GraalVM Native Image has a few limitations that are preventing users from building native images from their code bases. This issue describe the areas where improvements are planned over the next releases. Actual work is done under separate issues, linked from this issue so that everyone who wants to work on it gets an overview of who is working on what.

Support for the module system

The native image generator does not support a module path argument yet on JDK 11. The plan is to

  • support all module path arguments in the same way as the the java launcher, and
  • allow introspection of module information at run time using the respective JDK reflection APIs.

Only information about modules where at least one class is reachable will be available at run time.

Work to support the module path arguments is currently in progress: #1962

Support for method handles and the invokedynamic bytecode

Currently only method handles that are a compile time constant are supported. This is an important subset because it allows, for example, all Java lambdas and the invokedynamic-based string concatenation. Still, we want to support method handles also when they are not a compile time constant, i.e., when method handle chains are constructed and changed at run time.

The approach will be similar to reflection: methods that are available via a method handle must be registered in a configuration file at image build time.

Note that the performance of such method handles will be slower compared to the Java HotSpot VM because no dynamic compilation of method handle chains is possible.

Work is currently in progress: #2761

(Done) Support for Java serialization

Java serialization is a special form or reflection: during deserialization, classes are instantiated and fields are set in a reflective way without explicit bytecode. So the implementation approach will be similar to reflection: classes that are available for serialization must be registered in a configuration file at image build time.

(Update: support for serialization is finished and available starting with GraalVM 21.0)

Improve support for resource bundles and locales

Currently, the locale is fixed at image build time, i.e., registered resource bundles are only included for a single locale. This single locale is of course also the default locale at runtime. This will be made more flexible, so that arbitrary locales can be included and the default locale is set correctly at run time.

Work is currently in progress: #2982

Improve support for resource registration

All resources that should be available at run time need to be listed at image build time. Currently, all listed resources are included in a non-structured form, i.e., it is not possible to navigate resources like a file system. Also resources are not separated by class loader, i.e., every class loader sees all resources.
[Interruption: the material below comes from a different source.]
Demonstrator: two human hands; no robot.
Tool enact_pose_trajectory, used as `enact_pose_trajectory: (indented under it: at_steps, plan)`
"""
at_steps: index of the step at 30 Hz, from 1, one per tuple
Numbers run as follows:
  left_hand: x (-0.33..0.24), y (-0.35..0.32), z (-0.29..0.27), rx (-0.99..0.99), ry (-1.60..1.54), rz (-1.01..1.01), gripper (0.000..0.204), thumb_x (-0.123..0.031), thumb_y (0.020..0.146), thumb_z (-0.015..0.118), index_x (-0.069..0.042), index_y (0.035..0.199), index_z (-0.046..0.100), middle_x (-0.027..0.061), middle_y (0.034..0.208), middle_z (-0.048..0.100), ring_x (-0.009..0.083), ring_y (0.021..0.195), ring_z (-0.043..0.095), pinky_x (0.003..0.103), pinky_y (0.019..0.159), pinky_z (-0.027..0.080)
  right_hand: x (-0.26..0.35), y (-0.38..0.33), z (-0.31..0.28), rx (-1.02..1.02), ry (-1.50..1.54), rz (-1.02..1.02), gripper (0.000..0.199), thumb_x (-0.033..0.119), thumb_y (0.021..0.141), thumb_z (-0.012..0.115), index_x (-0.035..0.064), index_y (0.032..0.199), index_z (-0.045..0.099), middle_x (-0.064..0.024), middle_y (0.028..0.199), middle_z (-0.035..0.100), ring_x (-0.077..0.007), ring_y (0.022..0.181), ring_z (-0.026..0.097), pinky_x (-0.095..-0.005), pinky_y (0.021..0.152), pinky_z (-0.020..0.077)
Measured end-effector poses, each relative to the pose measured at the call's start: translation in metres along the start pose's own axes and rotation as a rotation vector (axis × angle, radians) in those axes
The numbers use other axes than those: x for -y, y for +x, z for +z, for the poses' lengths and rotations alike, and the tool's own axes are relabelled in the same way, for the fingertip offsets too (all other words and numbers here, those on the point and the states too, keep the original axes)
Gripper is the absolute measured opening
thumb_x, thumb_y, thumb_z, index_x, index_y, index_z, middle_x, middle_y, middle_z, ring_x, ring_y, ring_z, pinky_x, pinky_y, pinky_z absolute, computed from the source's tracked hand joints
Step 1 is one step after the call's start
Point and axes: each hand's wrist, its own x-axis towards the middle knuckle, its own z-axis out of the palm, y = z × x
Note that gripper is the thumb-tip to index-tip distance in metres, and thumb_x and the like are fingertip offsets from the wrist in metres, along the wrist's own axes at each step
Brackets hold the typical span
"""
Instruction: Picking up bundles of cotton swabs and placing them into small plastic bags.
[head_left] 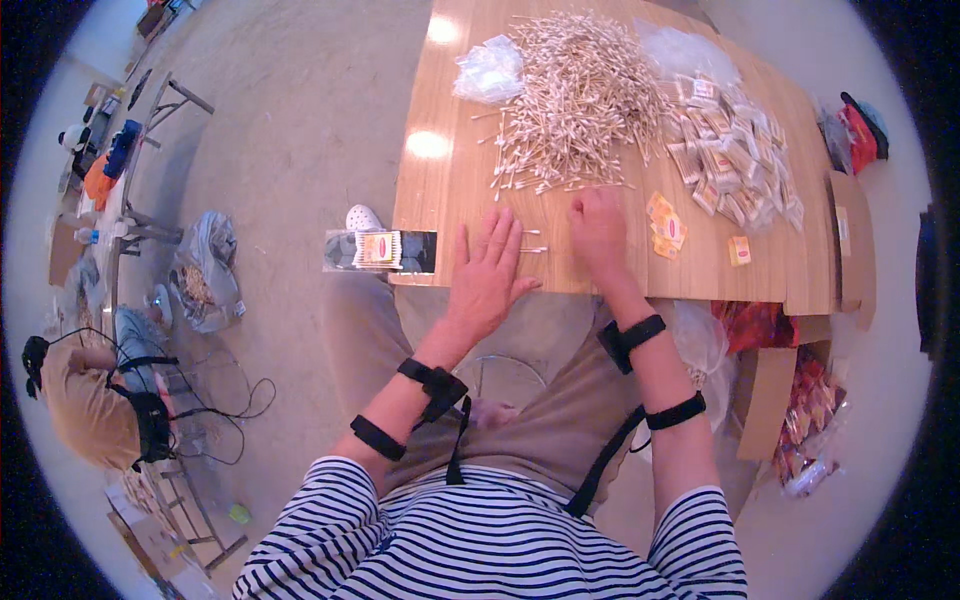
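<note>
My left hand (pixel 485 272) lies flat at the table's near edge, fingers stretched out. A few loose cotton swabs (pixel 535 249) lie beside its fingertips, on the side facing my other hand. My right hand (pixel 600 240) is curled closed over the tabletop, slightly blurred; what its fingers hold, if anything, is hidden. Just beyond both hands spreads a large heap of cotton swabs (pixel 585 100). To the left, a packed bundle of swabs with a printed card (pixel 378 249) rests on a dark patterned strip (pixel 342 250) at the table's corner.
Small orange-yellow cards (pixel 667 225) and a single card (pixel 739 251) lie to the right. Behind them are filled swab packets (pixel 735 160) and clear plastic bags (pixel 490 70). A cardboard box (pixel 768 405) stands below right. Another person (pixel 95 405) sits at far left.
</note>
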Motion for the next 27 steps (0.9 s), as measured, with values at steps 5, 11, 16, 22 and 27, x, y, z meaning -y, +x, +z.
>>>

The image heap must include a virtual file system for the included resources that allows navigation.

Allow incomplete class path and all security services by default

Currently, support for an incomplete class path must be enabled by manually via --allow-incomplete-classpath. This ensures that no linking errors are thrown at run time. But since in practice every large project needs to specify this option, we will flip the default and enable the support by default.

Similarly, support for all security services must be enabled manually via --enable-all-security-services. We will flip the default and enable support by default. (Update: this part is finished, the option --enable-all-security-services is deprecated and a no-op starting with GraalVM 21.1)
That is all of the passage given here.